* _Prompt_
Please restate the data word for word, leaving out no line.

* _Source material_
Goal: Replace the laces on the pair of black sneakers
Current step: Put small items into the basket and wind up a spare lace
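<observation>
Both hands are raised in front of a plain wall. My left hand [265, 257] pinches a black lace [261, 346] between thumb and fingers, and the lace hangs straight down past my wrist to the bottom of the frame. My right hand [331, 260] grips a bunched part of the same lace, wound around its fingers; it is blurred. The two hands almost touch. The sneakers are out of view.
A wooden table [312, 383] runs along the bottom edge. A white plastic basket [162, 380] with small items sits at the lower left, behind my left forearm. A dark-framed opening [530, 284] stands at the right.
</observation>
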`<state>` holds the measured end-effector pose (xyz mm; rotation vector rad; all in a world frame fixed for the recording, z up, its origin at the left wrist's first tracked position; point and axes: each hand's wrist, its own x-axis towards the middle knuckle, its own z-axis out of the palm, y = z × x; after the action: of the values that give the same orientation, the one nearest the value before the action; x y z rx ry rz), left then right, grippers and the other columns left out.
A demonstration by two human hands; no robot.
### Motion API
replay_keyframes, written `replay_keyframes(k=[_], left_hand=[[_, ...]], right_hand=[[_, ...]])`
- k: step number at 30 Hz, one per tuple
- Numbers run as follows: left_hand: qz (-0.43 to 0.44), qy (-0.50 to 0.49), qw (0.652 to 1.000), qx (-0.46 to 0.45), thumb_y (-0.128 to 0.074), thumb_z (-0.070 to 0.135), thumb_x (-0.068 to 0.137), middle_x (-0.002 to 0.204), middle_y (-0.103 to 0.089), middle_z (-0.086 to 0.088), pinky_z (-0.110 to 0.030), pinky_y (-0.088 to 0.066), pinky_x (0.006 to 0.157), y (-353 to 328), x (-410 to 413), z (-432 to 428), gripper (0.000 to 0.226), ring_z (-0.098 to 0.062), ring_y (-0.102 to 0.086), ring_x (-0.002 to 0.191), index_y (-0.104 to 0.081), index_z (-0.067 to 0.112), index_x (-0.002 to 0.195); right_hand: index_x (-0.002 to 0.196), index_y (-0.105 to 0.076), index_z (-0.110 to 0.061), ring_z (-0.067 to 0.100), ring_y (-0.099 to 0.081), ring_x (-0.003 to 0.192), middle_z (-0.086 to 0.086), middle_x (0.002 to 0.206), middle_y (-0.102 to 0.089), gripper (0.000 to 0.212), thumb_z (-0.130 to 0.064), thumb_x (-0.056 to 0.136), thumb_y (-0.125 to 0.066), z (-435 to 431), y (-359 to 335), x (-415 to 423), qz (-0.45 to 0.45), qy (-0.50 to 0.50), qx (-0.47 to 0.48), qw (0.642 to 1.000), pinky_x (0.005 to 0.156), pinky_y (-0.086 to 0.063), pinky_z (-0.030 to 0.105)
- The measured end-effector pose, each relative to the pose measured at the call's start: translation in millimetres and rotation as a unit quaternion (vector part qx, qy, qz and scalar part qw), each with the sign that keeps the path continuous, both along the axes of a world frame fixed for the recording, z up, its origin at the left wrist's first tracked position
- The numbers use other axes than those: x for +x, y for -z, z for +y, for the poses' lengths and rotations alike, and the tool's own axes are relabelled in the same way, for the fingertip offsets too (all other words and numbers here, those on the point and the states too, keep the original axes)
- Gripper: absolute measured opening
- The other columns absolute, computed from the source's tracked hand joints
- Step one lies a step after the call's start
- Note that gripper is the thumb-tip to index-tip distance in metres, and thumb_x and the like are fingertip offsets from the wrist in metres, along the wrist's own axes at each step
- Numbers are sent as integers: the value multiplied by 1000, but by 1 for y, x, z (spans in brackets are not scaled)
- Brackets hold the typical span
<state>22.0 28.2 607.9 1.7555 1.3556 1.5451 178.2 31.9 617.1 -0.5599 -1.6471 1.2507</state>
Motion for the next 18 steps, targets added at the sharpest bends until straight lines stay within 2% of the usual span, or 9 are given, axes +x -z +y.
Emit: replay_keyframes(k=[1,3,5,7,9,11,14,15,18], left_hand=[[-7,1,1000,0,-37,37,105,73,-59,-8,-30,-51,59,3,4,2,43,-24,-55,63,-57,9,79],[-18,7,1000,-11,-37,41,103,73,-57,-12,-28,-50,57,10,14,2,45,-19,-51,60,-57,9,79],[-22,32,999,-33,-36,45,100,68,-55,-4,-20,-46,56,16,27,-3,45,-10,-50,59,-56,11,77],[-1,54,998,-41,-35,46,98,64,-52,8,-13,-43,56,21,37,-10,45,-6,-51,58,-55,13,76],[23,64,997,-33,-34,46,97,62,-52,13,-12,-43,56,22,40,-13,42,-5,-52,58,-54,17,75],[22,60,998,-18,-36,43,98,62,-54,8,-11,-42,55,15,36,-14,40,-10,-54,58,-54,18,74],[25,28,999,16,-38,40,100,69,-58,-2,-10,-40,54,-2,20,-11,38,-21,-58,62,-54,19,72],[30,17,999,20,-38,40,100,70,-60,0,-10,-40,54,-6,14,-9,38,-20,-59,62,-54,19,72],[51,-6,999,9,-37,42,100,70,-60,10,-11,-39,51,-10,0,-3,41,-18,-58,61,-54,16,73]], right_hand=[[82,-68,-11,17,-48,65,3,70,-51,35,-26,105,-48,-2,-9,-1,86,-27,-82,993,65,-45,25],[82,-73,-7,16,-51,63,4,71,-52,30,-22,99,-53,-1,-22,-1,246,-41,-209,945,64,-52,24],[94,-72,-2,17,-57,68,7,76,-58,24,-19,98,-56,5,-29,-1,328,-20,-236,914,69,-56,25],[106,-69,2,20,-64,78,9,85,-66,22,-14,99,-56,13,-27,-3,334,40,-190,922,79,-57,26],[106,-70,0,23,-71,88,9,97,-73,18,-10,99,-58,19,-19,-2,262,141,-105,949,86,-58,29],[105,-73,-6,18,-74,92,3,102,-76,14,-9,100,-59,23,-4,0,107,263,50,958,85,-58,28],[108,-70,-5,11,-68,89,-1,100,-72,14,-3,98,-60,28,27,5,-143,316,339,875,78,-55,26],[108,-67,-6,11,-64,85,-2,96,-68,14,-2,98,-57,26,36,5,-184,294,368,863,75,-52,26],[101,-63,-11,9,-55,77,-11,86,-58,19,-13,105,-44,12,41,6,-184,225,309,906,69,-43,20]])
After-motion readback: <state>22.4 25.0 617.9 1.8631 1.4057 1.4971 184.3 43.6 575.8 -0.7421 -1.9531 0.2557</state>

* _Written answer_
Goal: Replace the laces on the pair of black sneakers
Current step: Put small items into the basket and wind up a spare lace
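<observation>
Both hands are raised in front of a plain wall. My left hand [265, 257] pinches a black lace [261, 346] between thumb and fingers, and the lace hangs straight down past my wrist to the bottom of the frame. My right hand [331, 260] grips a bunched part of the same lace, wound around its fingers; it is blurred. The two hands almost touch. The sneakers are out of view.
A wooden table [312, 383] runs along the bottom edge. A white plastic basket [162, 380] with small items sits at the lower left, behind my left forearm. A dark-framed opening [530, 284] stands at the right.
</observation>
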`<state>` holds the measured end-effector pose (xyz mm; rotation vector rad; all in a world frame fixed for the recording, z up, its origin at the left wrist's first tracked position; point and axes: each hand's wrist, its own x-axis towards the middle knuckle, its own z-axis out of the palm, y = z × x; after the action: of the values that give the same orientation, the one nearest the value before the action; x y z rx ry rz), left then right, grippers and the other columns left out.
A demonstration by two human hands; no robot.
### Motion API
replay_keyframes, written `replay_keyframes(k=[_], left_hand=[[_, ...]], right_hand=[[_, ...]])`
- k: step number at 30 Hz, one per tuple
- Numbers run as follows: left_hand: qz (-0.43 to 0.44), qy (-0.50 to 0.49), qw (0.652 to 1.000), qx (-0.46 to 0.45), thumb_y (-0.128 to 0.074), thumb_z (-0.070 to 0.135), thumb_x (-0.068 to 0.137), middle_x (-0.002 to 0.204), middle_y (-0.103 to 0.089), middle_z (-0.086 to 0.088), pinky_z (-0.110 to 0.030), pinky_y (-0.088 to 0.066), pinky_x (0.006 to 0.157), y (-353 to 328), x (-410 to 413), z (-432 to 428), gripper (0.000 to 0.226), ring_z (-0.098 to 0.062), ring_y (-0.102 to 0.086), ring_x (-0.002 to 0.191), index_y (-0.104 to 0.081), index_z (-0.067 to 0.112), index_x (-0.002 to 0.195); right_hand: index_x (-0.002 to 0.196), index_y (-0.105 to 0.076), index_z (-0.110 to 0.061), ring_z (-0.067 to 0.100), ring_y (-0.099 to 0.081), ring_x (-0.003 to 0.192), middle_z (-0.086 to 0.086), middle_x (0.002 to 0.206), middle_y (-0.102 to 0.089), gripper (0.000 to 0.212), thumb_z (-0.130 to 0.064), thumb_x (-0.056 to 0.136), thumb_y (-0.125 to 0.066), z (-435 to 431), y (-359 to 335), x (-415 to 423), qz (-0.45 to 0.45), qy (-0.50 to 0.50), qx (-0.47 to 0.48), qw (0.642 to 1.000), pinky_x (0.005 to 0.156), pinky_y (-0.086 to 0.063), pinky_z (-0.030 to 0.105)
- The measured end-effector pose, each relative to the pose measured at the call's start: translation in millimetres and rotation as a unit quaternion (vector part qx, qy, qz and scalar part qw), each with the sign that keeps the path continuous, both along the axes of a world frame fixed for the recording, z up, its origin at the left wrist's first tracked position
- The numbers use other axes than those: x for +x, y for -z, z for +y, for the poses' lengths and rotations alike, and the tool's own axes are relabelled in the same way, for the fingertip offsets too (all other words and numbers here, those on the point and the states too, keep the original axes)
- Gripper: absolute measured opening
- The other columns absolute, computed from the source's tracked hand joints
- Step one lies a step after the call's start
- Note that gripper is the thumb-tip to index-tip distance in metres, and thumb_x and the like are fingertip offsets from the wrist in metres, along the wrist's own axes at each step
- Numbers are sent as integers: the value multiplied by 1000, but by 1 for y, x, z (spans in brackets are not scaled)
- Brackets hold the typical span
<state>22.0 28.2 607.9 1.7555 1.3556 1.5451 178.2 31.9 617.1 -0.5599 -1.6471 1.2507</state>
Motion for the next 18 steps, targets added at the sharpest bends until straight lines stay within 2% of the usual span, or 9 are given, axes +x -z +y.
Emit: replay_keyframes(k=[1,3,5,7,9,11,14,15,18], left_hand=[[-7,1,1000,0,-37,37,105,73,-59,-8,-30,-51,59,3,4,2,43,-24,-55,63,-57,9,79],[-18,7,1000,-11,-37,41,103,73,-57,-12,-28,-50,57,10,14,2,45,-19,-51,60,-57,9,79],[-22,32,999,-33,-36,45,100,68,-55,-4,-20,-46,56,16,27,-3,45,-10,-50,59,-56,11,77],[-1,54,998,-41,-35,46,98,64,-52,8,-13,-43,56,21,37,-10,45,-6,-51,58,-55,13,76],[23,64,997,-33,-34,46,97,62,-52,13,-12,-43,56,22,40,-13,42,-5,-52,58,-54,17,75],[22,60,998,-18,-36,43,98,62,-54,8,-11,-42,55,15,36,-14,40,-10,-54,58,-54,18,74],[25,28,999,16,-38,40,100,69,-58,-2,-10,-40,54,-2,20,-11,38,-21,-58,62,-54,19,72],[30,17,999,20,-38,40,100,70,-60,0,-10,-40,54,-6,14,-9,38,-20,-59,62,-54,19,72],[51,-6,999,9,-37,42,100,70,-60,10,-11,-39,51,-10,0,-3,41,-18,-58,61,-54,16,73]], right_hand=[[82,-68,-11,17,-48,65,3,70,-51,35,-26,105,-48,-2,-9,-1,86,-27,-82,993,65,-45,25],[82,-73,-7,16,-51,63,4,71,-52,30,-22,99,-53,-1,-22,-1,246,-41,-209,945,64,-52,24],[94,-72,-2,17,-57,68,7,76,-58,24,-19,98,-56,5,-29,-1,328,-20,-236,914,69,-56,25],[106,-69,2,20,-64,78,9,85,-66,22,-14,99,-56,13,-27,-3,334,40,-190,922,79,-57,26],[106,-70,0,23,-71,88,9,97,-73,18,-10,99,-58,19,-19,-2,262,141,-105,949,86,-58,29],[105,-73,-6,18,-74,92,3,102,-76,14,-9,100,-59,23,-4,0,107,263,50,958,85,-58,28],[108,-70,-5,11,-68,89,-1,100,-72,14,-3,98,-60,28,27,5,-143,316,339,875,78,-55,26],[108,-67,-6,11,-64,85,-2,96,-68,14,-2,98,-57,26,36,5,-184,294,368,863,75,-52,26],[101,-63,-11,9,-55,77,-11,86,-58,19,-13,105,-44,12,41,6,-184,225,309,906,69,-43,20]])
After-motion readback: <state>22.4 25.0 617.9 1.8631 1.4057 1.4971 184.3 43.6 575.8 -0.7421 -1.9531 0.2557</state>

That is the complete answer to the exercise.